On March 1, 2019, DuVernay announced the series had been retitled When They See Us and would be released on May 31, 2019. The announcement was accompanied by the release of a teaser.

===Casting===
In July 2018, it was announced that Michael K. Williams, Vera Farmiga, John Leguizamo, Felicity Huffman, Jharrel Jerome, and Jovan Adepo had joined the series' main cast. On August 3, 2018, it was reported that Niecy Nash, Aunjanue Ellis, Kylie Bunbury, Marsha Stephanie Blake, and Storm Reid had been cast in supporting roles. A week later, it was announced that Chris Chalk, Ethan Herisse, Marquis Rodriguez, Caleel Harris, Freddy Miyares, Justin Cunningham and Asante Blackk had filled out the main cast, both as adults and as teenagers. By the end of the month, it was reported that Joshua Jackson, Christopher Jackson, Adepero Oduye, Omar Dorsey, Blair Underwood, Famke Janssen, William Sadler, and Aurora Perrineau had also joined the cast.

===Filming===
Principal photography for the series began during the week of August 6, 2018, in New York City, with cinematography by Bradford Young. On August 10, 2018, filming took place on Madison Avenue in the East Harlem area of Manhattan.

==Reception==
===Audience viewership===
On June 25, 2019, Netflix announced that the miniseries had been streamed by over 23 million viewers within its first month of release.

===Critical response===
When They See Us received widespread critical acclaim. On review aggregator Rotten Tomatoes, the miniseries has an approval rating of 97% based on 86 reviews, with an average rating of 8.4/10. The website's critics consensus reads: "Ava DuVernay pulls no punches in When They See Us, laying out the harrowing events endured by the Central Park Five while adding a necessary layer of humanity to their story that challenges viewers to reconsider what it means to find justice in America." On Metacritic, it has a weighted average score of 86 out of 100, based on 27 critics, indicating "universal acclaim".
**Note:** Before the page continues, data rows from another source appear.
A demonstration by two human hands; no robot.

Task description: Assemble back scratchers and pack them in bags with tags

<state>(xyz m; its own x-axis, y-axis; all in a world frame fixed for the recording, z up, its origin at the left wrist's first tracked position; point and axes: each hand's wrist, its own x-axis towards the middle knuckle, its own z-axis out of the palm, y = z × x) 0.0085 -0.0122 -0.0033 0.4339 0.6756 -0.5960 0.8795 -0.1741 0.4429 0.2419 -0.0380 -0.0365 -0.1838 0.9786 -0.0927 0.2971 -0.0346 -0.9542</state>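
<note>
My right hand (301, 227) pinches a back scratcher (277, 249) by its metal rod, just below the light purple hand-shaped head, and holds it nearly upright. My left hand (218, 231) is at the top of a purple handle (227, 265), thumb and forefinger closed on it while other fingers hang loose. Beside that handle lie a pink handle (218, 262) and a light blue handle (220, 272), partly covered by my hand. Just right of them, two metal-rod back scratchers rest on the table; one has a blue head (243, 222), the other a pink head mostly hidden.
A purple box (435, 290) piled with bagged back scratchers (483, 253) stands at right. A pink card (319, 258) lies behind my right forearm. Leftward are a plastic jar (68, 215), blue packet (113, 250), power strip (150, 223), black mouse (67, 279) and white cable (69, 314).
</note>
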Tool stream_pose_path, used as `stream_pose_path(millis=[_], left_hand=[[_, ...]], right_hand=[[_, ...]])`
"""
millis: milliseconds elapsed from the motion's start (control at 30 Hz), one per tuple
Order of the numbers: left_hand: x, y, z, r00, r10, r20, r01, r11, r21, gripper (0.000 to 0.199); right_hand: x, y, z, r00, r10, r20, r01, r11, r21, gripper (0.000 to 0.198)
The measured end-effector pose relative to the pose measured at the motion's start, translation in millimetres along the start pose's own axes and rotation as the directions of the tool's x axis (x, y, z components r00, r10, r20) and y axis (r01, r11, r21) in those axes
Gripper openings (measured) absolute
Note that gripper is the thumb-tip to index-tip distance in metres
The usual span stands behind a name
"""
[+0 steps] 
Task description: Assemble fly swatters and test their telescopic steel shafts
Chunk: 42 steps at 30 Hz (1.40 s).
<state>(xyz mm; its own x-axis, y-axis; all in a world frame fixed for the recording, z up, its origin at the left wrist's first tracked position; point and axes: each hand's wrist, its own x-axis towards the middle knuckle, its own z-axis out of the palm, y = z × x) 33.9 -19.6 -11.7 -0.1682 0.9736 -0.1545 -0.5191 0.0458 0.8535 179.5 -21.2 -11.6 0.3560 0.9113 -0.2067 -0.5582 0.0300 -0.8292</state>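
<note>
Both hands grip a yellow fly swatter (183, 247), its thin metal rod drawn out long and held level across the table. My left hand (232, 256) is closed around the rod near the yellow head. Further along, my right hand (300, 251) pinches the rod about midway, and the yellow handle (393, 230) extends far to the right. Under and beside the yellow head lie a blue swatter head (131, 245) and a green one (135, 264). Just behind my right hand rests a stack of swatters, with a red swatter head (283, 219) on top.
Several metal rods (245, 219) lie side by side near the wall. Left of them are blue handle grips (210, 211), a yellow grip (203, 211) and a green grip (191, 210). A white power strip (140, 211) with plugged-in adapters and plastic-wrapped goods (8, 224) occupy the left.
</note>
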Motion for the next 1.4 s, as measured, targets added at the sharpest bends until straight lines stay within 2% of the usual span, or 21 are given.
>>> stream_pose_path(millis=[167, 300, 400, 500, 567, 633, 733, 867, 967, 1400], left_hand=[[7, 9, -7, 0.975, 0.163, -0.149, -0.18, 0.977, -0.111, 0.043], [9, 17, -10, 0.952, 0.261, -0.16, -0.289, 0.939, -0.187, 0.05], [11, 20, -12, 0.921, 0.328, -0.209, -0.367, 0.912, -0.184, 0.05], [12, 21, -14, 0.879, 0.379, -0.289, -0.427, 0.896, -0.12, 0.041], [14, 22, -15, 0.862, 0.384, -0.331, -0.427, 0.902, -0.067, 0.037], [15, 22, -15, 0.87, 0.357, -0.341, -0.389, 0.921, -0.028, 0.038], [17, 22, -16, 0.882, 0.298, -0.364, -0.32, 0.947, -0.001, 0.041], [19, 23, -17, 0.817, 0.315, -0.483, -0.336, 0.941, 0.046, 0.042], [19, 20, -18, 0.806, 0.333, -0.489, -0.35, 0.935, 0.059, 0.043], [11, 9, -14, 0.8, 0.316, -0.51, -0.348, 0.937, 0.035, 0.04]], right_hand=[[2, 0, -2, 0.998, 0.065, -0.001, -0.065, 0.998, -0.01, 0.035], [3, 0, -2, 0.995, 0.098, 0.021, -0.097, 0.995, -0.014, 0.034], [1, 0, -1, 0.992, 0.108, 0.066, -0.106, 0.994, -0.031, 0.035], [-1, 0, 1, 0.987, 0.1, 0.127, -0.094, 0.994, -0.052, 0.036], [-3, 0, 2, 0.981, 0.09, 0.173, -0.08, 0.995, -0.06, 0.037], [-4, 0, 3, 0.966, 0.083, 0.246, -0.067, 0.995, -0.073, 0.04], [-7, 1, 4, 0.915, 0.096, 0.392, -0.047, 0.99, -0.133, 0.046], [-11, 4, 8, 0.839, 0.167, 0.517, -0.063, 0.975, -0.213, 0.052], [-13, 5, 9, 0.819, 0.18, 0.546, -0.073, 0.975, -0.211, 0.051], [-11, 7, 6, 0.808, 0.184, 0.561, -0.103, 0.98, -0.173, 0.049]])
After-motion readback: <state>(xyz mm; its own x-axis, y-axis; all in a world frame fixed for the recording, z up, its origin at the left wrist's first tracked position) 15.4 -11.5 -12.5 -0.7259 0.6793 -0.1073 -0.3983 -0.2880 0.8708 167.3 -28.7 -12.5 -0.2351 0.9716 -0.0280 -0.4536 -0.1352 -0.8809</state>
Daniel D'Addario from Variety mentioned in a glowing review of the miniseries, that "When They See Us immerses viewers in a tale with none of the gaudy fun that true crime often offers. It's an achievement and, given its pride of place on a streaming service despite its difficult subject matter, a worthy use of its director’s star power." Roger Eberts Odie Henderson awarded the series a rating of 3 and 1/2 out of four stars, noting that "there’s a lot to recommend When They See Us. It does as much as it can to recast the gaze on Black and brown people, eliciting empathy and the desire for justice. It demonizes the right people and demands your fury over the events presented." Daniel Fienberg from The Hollywood Reporter recommended the miniseries in his review by highlighting that "When They See Us is a rigorous attempt to chronicle an epic legal failure and to help restore a sense of the men as individuals, rather than faceless members of a wrongfully accused collective." Commending DuVernay's thematic and thoughtful approach to the subject matter and content, he adds that the series avoids the "typical triumph-over-adversity narrative tropes".

Matt Goldberg of Collider gave it a very positive review, writing: "The emotional impact of When They See Us cannot be understated." He said further, "I watched The Central Park Five earlier this month, and it's a good way to understand the case and its basic facts, but even though [it] has interviews with all five men, it doesn't come close to what DuVernay does here with this cast, her craftsmanship, and Bradford Young's stunning cinematography." Lucy Mangan from The Guardian complimented the miniseries, saying it is

[A] dense, fast-moving series that examines not just the effects of systemic racism but the effects of all sorts of disenfranchisement (though you could argue they all have that same root cause) on people with the boys' background. The lack of money that leads to inadequate lawyers and mothers unable to visit their sons incarcerated in distant places. The lifetime of fear and vulnerability that causes one parent to encourage his son to sign the confession so they can leave the station and sort things out later. The powerlessness in the face of an authority that doesn't look like you or care about you.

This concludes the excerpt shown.